I AM FROM IRAN, AND I CAME TO THE UNITED STATES when I was sixteen as a refugee during the 1979 Revolution. My brother and I went to live with my uncle in Long Island, and I finished high school there. I went to college in upstate New York, Hobart and William Smith Colleges, which was very lucky because my uncle wanted me to go to a secretarial school. I had an ESL teacher who said, “Absolutely not. You’re going to go to a great college and get a great education.” She took me on college visits and introduced me to the school where her daughter had gone, so that’s where I went.

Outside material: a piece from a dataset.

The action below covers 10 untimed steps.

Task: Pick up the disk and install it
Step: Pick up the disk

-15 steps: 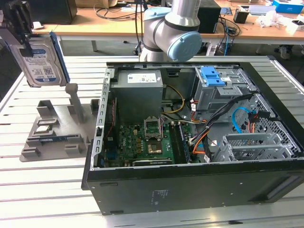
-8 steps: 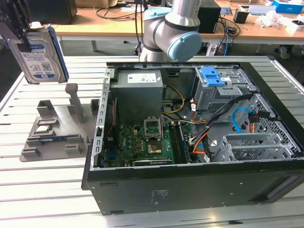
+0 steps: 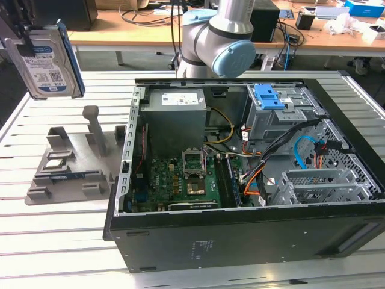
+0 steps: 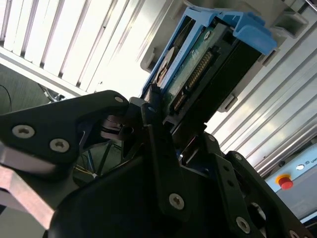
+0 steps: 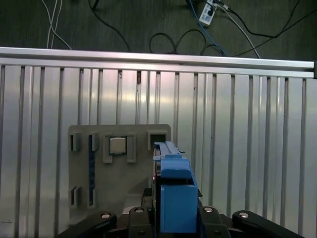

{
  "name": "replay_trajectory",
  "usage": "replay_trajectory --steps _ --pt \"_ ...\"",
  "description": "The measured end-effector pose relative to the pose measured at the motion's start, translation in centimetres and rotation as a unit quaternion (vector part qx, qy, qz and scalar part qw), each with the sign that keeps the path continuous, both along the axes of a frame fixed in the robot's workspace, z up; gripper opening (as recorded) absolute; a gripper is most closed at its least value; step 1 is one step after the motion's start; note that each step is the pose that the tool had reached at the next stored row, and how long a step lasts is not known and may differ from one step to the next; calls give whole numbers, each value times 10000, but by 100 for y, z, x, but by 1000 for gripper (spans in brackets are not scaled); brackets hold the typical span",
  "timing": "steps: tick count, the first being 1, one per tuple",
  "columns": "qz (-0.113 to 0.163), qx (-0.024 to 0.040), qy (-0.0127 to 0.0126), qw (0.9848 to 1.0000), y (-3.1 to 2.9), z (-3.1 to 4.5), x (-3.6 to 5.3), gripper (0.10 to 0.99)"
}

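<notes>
1. Nearest to us in the exterior view is the black side wall of the open computer case point(image 3: 240, 235). The case lies on its side with its inside facing up. Inside it we see a green motherboard point(image 3: 180, 180), a grey power supply box point(image 3: 176, 114) with a white label, a blue bracket point(image 3: 269, 96) on the drive cage, and bundles of cables.
2. The case rests on a counter point(image 3: 54, 241) of ribbed aluminium slats, which carries everything else we describe.
3. The arm point(image 3: 219, 36), grey with a pale blue joint cap, rises behind the case at the far side of the counter.
4. A grey holder point(image 3: 72, 162) with raised posts and pockets lies flat on the counter, just beside the case on the exterior view's left.
5. The disk point(image 3: 45, 60) is up in the air at the exterior view's upper left, clear of the counter and well apart from the case.
   - It hangs nearly upright, its white-and-blue label turned toward us and its blue carrier frame running along one edge.
   - In the second wrist view we see its green circuit board and connector row.
   - In the first wrist view the blue end of the frame hangs over the holder.
6. The claw point(image 4: 171, 131) is closed on the disk. Its black fingers point(image 4: 156, 144) press against the two faces at one end, and nothing else is in its grip.
7. A small square silver chip point(image 5: 117, 145) sits in a pocket of the holder, apart from the disk.
</notes>
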State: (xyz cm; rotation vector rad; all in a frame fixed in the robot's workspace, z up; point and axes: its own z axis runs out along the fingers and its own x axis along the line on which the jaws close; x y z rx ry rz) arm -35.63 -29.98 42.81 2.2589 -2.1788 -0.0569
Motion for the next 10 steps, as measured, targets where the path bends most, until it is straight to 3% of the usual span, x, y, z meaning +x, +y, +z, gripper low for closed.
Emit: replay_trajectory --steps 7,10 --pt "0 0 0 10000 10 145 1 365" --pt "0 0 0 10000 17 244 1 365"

THAT ESL TEACHER totally changed our lives. Our parents were in hiding in Iran when we first came here, and she became like a mother to us. She got my brother his first shaving kit and showed him how to use it. My uncle was wonderful to open his home to us, but he never had children, and all of a sudden to have two teenagers dropped on him was not easy. Now that I’ve raised teenagers, I know how difficult it must have been.
I GRADUATED FROM COLLEGE WITH A LOT OF STUDENT LOANS, so I wanted a job, but I also wanted to get my master’s degree, so I looked for a job that would allow me to go to school while I worked. Citibank used to have a program where it would pay for your graduate school as long as you kept your grades above a B. So, I worked full time and went to school at Columbia University part-time and that’s how my life at Citi started. That was thirty-three years ago so. I received my degree in International Affairs and International Finance, taking classes at night and on Saturdays.
I ALWAYS SAY THAT YOUR JOB HAS TWO PARTS: the part that you do because that’s your paycheck and the part that satisfies your soul. Let’s be honest, I’m not going to work every day and saving the world. I need an element to my job of giving something back.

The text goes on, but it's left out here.